- _PROBLEM REQUIREMENTS_
Return exactly the lines of the records below, starting at the line that contains "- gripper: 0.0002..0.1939" and ending at the line that contains "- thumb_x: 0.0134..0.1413", with both of those lines kept.

- _DATASET ENTRIES_
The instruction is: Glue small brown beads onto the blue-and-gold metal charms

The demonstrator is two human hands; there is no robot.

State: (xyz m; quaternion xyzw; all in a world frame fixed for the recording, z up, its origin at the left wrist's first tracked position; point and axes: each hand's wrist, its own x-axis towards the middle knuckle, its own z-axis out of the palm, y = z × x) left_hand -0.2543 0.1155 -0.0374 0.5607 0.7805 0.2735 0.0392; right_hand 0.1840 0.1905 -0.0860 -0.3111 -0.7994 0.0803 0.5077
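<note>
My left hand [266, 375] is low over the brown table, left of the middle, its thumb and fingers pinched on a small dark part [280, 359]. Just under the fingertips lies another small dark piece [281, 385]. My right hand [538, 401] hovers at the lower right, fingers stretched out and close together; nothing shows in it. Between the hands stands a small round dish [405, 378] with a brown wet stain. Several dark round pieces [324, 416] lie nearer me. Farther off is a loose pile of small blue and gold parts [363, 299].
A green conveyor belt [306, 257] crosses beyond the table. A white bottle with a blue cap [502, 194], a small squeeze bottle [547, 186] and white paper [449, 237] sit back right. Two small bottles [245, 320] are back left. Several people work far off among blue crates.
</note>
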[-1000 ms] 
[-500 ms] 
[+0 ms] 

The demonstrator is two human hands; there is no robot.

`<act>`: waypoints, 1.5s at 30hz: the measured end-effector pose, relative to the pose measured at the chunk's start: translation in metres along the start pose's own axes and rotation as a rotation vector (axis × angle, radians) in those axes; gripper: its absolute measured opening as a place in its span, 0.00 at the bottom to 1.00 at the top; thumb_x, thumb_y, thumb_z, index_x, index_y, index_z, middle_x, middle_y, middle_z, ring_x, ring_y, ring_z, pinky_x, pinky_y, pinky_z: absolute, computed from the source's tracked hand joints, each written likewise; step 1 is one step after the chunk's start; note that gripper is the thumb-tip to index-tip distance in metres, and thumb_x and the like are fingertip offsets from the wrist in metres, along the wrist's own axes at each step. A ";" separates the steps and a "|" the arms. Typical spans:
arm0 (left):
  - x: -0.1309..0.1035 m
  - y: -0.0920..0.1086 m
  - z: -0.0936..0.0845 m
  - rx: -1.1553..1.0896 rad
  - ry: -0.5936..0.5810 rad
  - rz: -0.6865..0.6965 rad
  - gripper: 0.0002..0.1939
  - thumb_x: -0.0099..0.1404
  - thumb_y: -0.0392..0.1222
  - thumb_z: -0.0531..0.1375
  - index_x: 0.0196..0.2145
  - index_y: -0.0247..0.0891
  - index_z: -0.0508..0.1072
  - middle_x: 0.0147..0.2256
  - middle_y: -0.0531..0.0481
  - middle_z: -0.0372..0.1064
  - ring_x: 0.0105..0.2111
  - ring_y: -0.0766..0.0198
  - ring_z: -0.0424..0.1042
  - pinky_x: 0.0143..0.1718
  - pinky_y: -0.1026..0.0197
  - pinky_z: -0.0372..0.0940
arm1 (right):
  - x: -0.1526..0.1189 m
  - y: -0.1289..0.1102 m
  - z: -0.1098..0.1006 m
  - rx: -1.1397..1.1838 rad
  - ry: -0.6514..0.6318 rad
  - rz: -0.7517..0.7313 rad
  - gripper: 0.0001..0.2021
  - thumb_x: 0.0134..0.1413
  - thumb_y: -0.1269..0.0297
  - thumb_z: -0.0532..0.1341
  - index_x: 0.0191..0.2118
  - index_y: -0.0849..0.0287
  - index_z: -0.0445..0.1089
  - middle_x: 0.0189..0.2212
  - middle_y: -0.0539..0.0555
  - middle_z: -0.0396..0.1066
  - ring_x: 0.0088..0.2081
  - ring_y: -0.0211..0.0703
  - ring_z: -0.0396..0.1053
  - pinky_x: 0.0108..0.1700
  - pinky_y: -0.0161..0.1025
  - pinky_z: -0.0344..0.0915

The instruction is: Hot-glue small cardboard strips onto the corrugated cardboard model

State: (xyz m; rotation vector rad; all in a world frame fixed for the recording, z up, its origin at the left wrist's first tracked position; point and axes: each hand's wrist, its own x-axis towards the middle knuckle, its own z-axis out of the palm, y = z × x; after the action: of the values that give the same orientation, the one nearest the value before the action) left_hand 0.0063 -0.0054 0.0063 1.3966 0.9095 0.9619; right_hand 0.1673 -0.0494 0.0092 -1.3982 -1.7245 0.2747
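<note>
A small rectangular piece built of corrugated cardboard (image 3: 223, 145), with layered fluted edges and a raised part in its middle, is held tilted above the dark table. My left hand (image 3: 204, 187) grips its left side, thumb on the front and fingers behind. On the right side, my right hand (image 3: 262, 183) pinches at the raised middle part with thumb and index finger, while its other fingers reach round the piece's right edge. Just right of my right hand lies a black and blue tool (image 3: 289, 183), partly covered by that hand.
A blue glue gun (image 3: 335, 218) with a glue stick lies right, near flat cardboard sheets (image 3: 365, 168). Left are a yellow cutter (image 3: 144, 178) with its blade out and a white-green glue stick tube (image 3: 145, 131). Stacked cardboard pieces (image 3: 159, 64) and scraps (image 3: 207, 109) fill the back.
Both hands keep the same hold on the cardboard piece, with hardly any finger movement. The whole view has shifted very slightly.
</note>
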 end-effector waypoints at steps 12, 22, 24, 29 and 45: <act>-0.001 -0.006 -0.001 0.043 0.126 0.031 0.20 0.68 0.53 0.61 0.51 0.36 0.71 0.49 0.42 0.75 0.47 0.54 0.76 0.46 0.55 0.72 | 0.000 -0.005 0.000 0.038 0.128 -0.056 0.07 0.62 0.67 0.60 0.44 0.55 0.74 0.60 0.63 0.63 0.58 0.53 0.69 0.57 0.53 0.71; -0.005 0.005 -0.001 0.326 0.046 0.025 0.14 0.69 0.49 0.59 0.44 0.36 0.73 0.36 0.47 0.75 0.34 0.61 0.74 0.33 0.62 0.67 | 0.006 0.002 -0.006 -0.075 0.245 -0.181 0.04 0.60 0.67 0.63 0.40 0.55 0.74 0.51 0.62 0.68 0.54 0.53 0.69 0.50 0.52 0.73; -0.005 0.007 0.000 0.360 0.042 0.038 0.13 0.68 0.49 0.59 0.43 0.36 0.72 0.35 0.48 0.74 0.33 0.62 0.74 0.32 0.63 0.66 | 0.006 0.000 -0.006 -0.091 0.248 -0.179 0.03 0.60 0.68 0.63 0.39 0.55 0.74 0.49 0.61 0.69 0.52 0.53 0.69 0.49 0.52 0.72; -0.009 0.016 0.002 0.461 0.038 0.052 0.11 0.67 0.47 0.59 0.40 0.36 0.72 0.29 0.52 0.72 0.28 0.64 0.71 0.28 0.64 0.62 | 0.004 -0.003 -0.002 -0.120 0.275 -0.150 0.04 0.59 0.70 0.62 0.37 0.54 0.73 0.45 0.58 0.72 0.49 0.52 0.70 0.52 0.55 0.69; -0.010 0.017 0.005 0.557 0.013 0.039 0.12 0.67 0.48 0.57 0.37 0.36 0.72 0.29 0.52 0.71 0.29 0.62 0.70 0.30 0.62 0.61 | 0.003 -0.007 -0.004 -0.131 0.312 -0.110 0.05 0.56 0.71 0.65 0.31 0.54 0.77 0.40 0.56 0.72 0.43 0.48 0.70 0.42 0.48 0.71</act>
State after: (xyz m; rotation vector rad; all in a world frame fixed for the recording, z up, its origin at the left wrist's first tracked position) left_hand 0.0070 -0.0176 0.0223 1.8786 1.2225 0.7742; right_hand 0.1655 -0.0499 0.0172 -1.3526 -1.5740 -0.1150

- _ANSWER TO THE PROBLEM_
  - gripper: 0.0002..0.1939
  - thumb_x: -0.0099..0.1404
  - thumb_y: -0.0392..0.1222
  - thumb_z: -0.0531..0.1375
  - index_x: 0.0196..0.2145
  - index_y: -0.0247..0.0891
  - index_z: -0.0508..0.1072
  - middle_x: 0.0147..0.2256
  - middle_y: -0.0531..0.0481
  - middle_z: -0.0372..0.1064
  - ring_x: 0.0105..0.2111
  - ring_y: -0.0766..0.0198
  - ring_z: -0.0424..0.1042
  - pinky_x: 0.0143..0.1718
  - pinky_y: -0.1026..0.0197
  - pinky_z: -0.0372..0.0940
arm1 (right):
  - x: -0.1526..0.1189 m
  - y: -0.1289..0.1102 m
  - z: -0.1098..0.1006 m
  - rx: -1.1397..1.1838 rad
  - ry: -0.6514..0.6318 rad
  - rz: -0.7517..0.7313 rad
  - gripper: 0.0001..0.2021
  - thumb_x: 0.0134..0.1413

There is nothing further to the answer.